- The bridge seen from the south
- Coordinates: 49°25′56″N 0°16′26″E﻿ / ﻿49.4322°N 0.2739°E
- Carries: A29 autoroute 4 lanes, (2 lanes each way)
- Crosses: Seine
- Locale: Le Havre, Seine-Maritime– Honfleur, Calvados, France
- Owner: Chambre de commerce et d'industrie du Havre
- Maintained by: Société des Autoroutes de Paris Normandie
- Preceded by: Tancarville Bridge

Characteristics
- Design: Cable-stayed bridge
- Material: Steel, concrete
- Total length: 2,141.25 m (7,025.1 ft)
- Width: 23.6 m (77 ft)
- Height: 202.74 m (665.2 ft)
- Longest span: 856 m (2,808 ft)
- No. of spans: 96–856–96 m (315–2,808–315 ft)
- Clearance below: 52 m (171 ft)

History
- Designer: SETRA, M. Virlogeux, F. Doyelle, C. Lavigne
- Constructed by: Bouygues Campenon Bernard Dumez Monberg & Thorsen Quillery Sogea Spie Batignolles
- Construction start: 1993
- Construction cost: €221 million (1987)
- Opened: 20 January 1995

Statistics
- Toll: Class 1:€5.90 Class 2:€6.90 Class 3:€7.40 Class 4:€14.80

Location
- Interactive map of Normandy Bridge

= Pont de Normandie =

Cable-stayed bridge in Normandy, France

The Pont de Normandie (Normandy Bridge) is a cable-stayed road bridge that spans the river Seine linking Le Havre to Honfleur in Normandy, northern France. Its total length is 2143.21 m – 856 m between the two piers. It is also the last bridge to cross the Seine before it empties into the ocean. It is a motorway toll bridge with a footpath and a narrow cycle lane in each direction allowing pedestrians and cyclists to cross the bridge free of charge, while motorcycling is also toll-free.

==Construction==
The bridge was designed by Michel Virlogeux, the general studies having been led by Bernard Raspaud from Bouygues. The works management was shared between G. Barlet and P. Jacquet. The architects were François Doyelle and Charles Lavigne. Construction by Bouygues, Campenon Bernard, Dumez, Monberg & Thorsen, Quillery, Sogea and Spie Batignolles began in 1988 and lasted seven years. The bridge opened on 20 January 1995.

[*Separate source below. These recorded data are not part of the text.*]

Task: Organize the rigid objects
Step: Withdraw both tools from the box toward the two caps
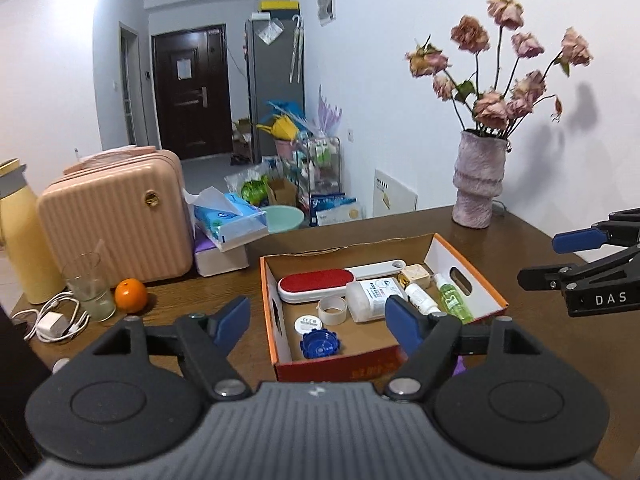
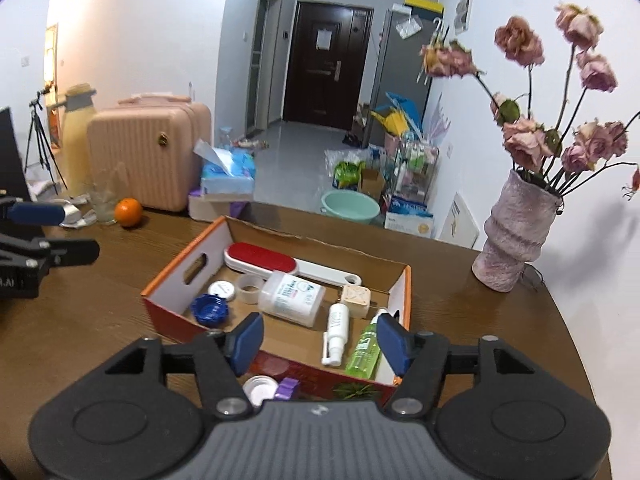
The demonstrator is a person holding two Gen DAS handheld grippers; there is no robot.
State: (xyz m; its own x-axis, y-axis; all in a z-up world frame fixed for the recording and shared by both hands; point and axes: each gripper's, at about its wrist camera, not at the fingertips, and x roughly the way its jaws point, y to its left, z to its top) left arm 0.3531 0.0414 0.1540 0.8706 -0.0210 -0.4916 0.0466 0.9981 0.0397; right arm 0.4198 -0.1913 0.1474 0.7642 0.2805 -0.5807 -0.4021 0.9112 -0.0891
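Observation:
An orange-edged cardboard box stands on the brown table. In it lie a red and white lint brush, a white jar, a tape roll, a blue cap, a white spray bottle and a green spray bottle. My left gripper is open and empty, held above the box's near side. My right gripper is open and empty above the box's near right end. A white lid and a purple piece lie in front of the box.
A vase of dried roses stands at the back right. A pink case, tissue boxes, a glass, an orange, a white charger and a yellow flask fill the left side.

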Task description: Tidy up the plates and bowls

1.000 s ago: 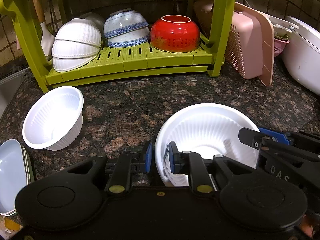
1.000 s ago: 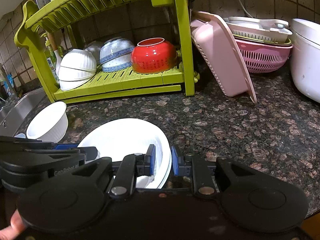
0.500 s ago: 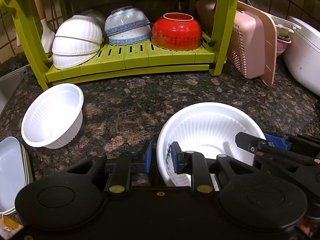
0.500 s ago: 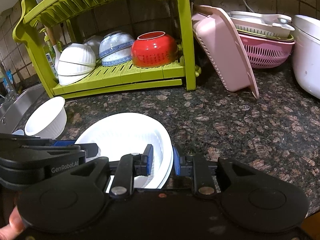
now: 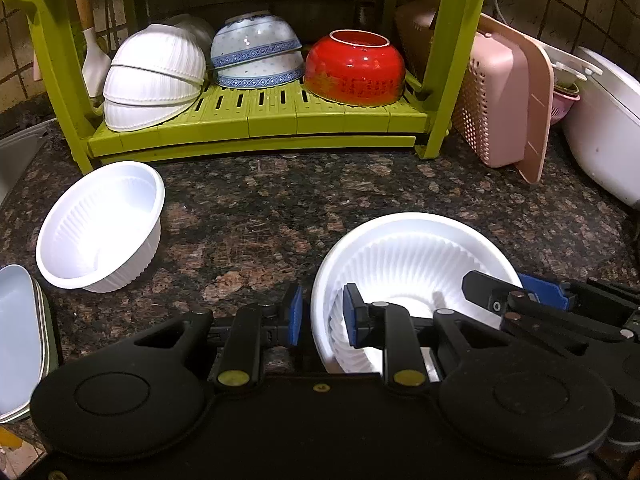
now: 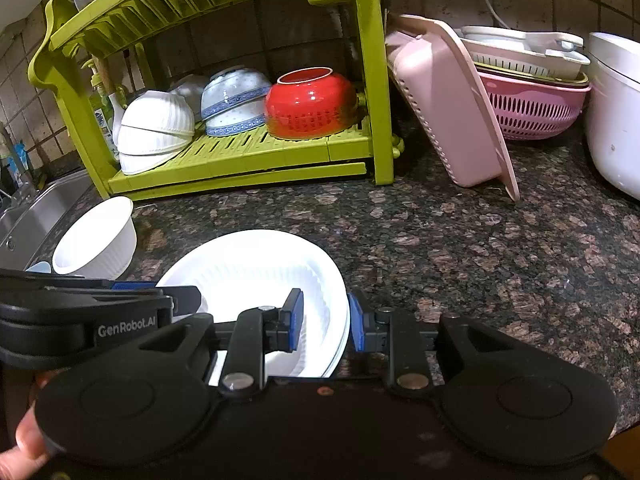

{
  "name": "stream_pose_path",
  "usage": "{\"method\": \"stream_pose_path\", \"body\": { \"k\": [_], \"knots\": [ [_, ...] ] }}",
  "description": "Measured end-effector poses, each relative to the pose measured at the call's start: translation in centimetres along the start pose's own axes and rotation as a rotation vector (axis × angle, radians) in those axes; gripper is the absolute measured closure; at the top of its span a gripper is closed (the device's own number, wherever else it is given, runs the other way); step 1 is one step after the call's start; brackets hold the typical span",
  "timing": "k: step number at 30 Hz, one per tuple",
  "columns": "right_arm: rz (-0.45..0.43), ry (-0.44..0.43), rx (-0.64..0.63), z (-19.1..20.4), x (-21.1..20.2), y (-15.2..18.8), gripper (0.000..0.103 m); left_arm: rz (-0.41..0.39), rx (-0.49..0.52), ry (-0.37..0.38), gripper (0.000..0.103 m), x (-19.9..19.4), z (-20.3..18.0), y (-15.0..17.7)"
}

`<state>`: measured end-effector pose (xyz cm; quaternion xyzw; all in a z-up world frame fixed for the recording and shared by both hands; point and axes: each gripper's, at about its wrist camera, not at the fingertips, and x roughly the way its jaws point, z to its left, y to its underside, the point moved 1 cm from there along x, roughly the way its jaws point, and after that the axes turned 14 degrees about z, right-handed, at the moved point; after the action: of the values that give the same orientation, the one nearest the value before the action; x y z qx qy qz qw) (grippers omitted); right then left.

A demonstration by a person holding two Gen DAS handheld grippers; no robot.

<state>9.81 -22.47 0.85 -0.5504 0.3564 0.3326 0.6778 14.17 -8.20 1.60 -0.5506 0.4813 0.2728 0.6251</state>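
Straddling white bowl rim, left tongs, right tongs; contact unclear, near wall hidden.

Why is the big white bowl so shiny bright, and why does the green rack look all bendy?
Right wrist view: the white bowl glares so strongly that its ribs wash out. Left wrist view: it is bright too, but the ribs still show. Both views: the fisheye lens bows the green rack; its shelf front curves.

Pink basket leaning on green rack post; pink colander behind; white cooker far right.
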Motion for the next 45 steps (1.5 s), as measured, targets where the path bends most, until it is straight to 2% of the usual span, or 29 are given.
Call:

At the time it was both the longest cable-stayed bridge in the world, and also had a record distance between piers for a cable-stayed bridge. It was more than 250 m longer between piers than the previous record-holder. This record was lost in 1999 to the Tatara Bridge in Japan. Its record for length for a cable-stayed bridge was lost in 2004 to the 2883 meters of the Rio-Antirrio. The total cost of the bridge, ancillary structures and financing was $465 million. The bridge proper cost €233 million (US$250 million).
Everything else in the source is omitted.